* WHAT TO DO
Using the data below, gather each line that includes the word "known".
· · · ·
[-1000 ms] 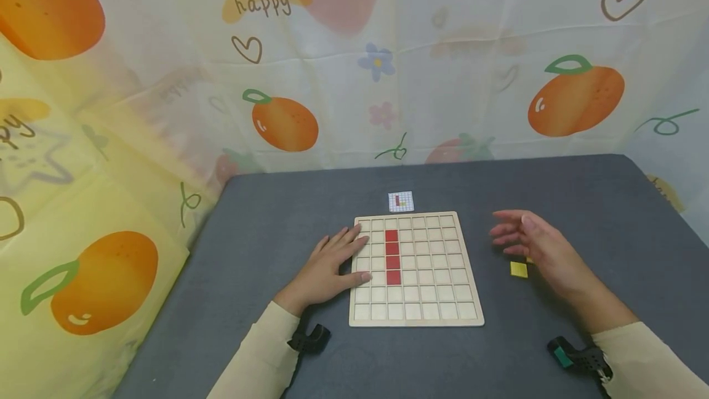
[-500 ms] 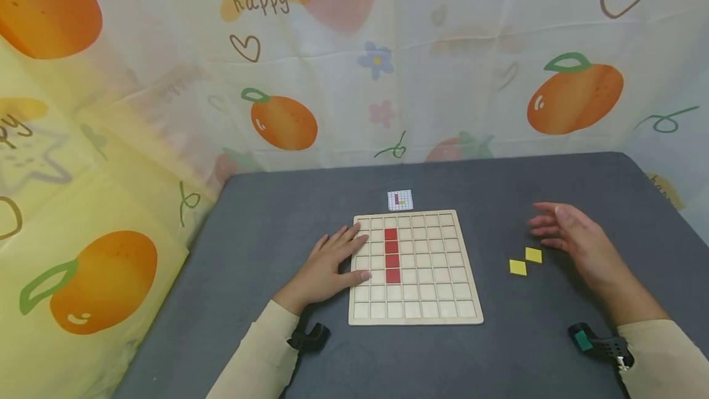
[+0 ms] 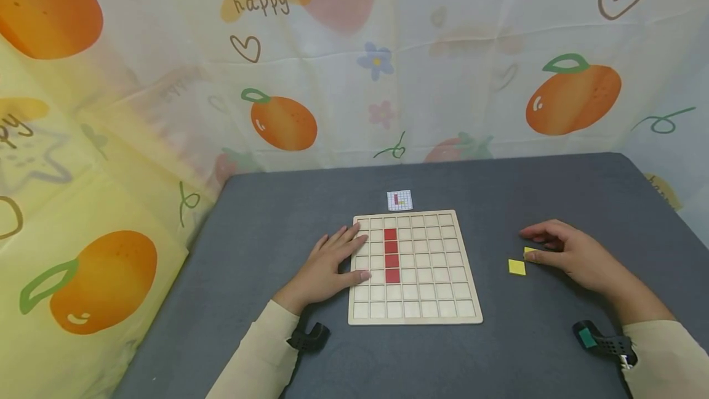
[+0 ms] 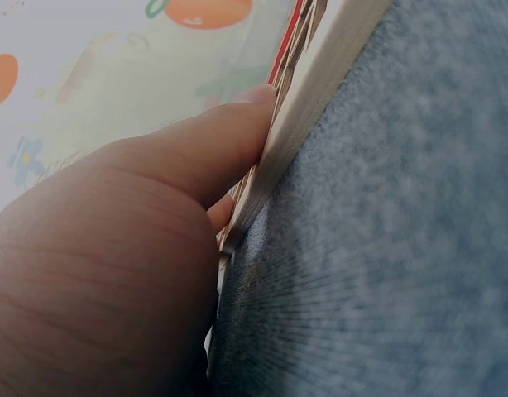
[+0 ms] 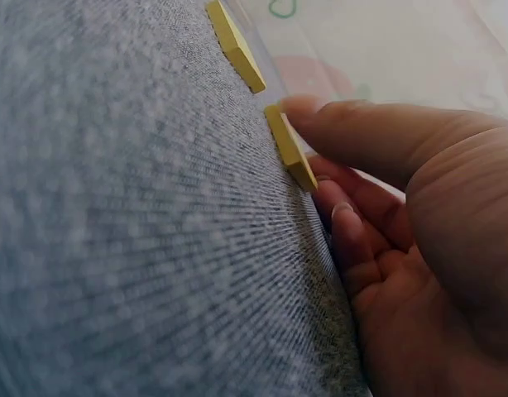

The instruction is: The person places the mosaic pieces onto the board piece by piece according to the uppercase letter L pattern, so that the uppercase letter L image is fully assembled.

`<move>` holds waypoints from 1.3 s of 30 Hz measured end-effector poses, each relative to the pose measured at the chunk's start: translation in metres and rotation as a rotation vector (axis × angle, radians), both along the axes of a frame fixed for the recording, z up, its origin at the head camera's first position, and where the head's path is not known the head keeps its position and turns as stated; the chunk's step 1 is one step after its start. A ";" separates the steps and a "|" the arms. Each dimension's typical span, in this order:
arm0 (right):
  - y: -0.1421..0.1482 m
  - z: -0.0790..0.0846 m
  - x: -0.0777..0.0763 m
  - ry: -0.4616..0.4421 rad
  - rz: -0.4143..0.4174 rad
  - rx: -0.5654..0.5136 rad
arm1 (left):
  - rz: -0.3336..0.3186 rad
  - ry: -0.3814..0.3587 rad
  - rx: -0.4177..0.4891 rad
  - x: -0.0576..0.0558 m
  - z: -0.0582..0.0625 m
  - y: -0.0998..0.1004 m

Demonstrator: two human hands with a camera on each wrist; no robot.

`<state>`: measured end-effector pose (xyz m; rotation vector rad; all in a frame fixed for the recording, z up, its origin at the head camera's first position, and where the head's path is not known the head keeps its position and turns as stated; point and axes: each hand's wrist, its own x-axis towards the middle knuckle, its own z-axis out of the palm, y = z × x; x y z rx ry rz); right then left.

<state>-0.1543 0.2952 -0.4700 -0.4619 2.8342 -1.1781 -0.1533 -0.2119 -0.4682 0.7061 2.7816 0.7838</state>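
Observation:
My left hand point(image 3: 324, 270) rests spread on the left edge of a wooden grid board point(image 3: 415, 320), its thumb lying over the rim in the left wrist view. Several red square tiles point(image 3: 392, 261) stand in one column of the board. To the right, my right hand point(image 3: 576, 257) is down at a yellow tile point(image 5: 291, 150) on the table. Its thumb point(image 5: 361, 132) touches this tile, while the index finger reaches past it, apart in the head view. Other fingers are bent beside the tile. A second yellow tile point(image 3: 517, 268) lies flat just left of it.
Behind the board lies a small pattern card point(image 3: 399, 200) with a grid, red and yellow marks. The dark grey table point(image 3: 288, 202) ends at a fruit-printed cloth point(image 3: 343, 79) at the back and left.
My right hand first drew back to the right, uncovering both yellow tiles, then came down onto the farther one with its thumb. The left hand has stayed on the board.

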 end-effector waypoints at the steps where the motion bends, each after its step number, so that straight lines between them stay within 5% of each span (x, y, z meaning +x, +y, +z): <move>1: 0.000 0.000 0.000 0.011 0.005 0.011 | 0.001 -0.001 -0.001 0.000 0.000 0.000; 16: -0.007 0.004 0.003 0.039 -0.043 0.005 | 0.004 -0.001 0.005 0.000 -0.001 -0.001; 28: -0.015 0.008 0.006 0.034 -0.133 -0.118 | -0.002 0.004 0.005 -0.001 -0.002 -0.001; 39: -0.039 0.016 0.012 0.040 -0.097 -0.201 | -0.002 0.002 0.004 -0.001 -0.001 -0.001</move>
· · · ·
* RESPONSE
`<move>` holds waypoints from 1.3 s of 30 Hz measured end-effector poses, each relative to the pose measured at the chunk's start: translation in metres and rotation as a rotation vector (axis × angle, radians), both along the axes of a frame fixed for the recording, z up, its origin at the head camera's first position, and where the head's path is not known the head keeps its position and turns as stated; the chunk's step 1 is one step after its start. A ";" separates the steps and a "|" the arms. Each dimension's typical span, in this order:
`<state>`: measured end-effector pose (xyz m; rotation vector rad; all in a frame fixed for the recording, z up, its origin at the head camera's first position, and where the head's path is not known the head keeps its position and turns as stated; point and axes: each hand's wrist, its own x-axis towards the middle knuckle, its own z-axis out of the palm, y = z × x; x y z rx ry rz); right then left.

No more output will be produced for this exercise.